Problem description: Transcribe all of the data exactly, leaving nothing out.

Data excerpt:
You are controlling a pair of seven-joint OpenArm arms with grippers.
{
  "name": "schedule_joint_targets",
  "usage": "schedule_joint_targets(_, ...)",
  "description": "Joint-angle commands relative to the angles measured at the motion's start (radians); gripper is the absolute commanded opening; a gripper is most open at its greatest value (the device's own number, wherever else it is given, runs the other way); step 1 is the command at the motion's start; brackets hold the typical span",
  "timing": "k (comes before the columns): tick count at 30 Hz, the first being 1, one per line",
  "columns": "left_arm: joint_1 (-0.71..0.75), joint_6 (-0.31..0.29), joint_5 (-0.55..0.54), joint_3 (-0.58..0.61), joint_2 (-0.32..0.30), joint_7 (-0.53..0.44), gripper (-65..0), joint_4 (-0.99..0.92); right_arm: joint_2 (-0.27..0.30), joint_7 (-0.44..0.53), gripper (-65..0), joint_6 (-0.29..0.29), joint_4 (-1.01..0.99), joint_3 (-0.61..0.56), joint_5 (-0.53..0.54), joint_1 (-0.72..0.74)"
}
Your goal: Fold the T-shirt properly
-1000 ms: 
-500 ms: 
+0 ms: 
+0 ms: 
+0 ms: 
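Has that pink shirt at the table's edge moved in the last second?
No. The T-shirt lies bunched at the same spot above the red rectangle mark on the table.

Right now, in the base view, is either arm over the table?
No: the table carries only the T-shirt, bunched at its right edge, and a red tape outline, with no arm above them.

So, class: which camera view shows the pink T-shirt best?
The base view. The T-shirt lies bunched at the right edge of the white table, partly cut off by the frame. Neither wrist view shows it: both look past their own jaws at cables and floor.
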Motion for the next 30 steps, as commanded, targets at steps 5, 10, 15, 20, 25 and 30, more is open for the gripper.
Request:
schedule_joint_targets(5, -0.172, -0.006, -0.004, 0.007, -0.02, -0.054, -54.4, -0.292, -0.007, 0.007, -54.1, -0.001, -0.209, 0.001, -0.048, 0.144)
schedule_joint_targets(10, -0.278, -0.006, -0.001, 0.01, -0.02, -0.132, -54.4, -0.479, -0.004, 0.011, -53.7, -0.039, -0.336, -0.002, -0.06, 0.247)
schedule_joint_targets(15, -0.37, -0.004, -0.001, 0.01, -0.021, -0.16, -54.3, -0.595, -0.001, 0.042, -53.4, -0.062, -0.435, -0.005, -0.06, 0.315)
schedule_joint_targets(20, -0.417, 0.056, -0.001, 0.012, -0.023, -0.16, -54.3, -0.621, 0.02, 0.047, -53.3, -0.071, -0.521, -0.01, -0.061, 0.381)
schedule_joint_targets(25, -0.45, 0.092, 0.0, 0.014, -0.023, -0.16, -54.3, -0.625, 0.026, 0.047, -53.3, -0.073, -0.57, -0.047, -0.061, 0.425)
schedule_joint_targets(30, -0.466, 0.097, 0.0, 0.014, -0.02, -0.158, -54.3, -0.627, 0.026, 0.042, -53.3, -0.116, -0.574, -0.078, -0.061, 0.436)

Task solution:
You are controlling a pair of seven-joint OpenArm arms with grippers.
{
  "name": "schedule_joint_targets",
  "usage": "schedule_joint_targets(_, ...)",
  "description": "Joint-angle commands relative to the angles measured at the motion's start (radians); gripper is the absolute commanded opening; a gripper is most open at its greatest value (the device's own number, wherever else it is given, runs the other way); step 1 is the command at the motion's start; brackets hold the typical span",
  "timing": "k (comes before the columns): tick count at 30 Hz, the first being 1, one per line",
  "columns": "left_arm: joint_1 (-0.71..0.75), joint_6 (-0.31..0.29), joint_5 (-0.55..0.54), joint_3 (-0.58..0.61), joint_2 (-0.32..0.30), joint_7 (-0.53..0.44), gripper (-65..0), joint_4 (-0.99..0.92); right_arm: joint_2 (-0.27..0.30), joint_7 (-0.44..0.53), gripper (-65..0), joint_6 (-0.29..0.29), joint_4 (-1.01..0.99), joint_3 (-0.61..0.56), joint_5 (-0.53..0.54), joint_1 (-0.72..0.74)"
}
Your goal: Fold the T-shirt properly
-1000 ms: 
-500 ms: 
+0 ms: 
+0 ms: 
+0 ms: 
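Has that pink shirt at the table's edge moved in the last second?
No. The T-shirt lies bunched at the same spot above the red rectangle mark on the table.

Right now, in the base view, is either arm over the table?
No: the table carries only the T-shirt, bunched at its right edge, and a red tape outline, with no arm above them.

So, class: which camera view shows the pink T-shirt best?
The base view. The T-shirt lies bunched at the right edge of the white table, partly cut off by the frame. Neither wrist view shows it: both look past their own jaws at cables and floor.
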Motion for the next 30 steps, as commanded, targets at steps 5, 10, 15, 20, 25 and 30, more is open for the gripper.
Request:
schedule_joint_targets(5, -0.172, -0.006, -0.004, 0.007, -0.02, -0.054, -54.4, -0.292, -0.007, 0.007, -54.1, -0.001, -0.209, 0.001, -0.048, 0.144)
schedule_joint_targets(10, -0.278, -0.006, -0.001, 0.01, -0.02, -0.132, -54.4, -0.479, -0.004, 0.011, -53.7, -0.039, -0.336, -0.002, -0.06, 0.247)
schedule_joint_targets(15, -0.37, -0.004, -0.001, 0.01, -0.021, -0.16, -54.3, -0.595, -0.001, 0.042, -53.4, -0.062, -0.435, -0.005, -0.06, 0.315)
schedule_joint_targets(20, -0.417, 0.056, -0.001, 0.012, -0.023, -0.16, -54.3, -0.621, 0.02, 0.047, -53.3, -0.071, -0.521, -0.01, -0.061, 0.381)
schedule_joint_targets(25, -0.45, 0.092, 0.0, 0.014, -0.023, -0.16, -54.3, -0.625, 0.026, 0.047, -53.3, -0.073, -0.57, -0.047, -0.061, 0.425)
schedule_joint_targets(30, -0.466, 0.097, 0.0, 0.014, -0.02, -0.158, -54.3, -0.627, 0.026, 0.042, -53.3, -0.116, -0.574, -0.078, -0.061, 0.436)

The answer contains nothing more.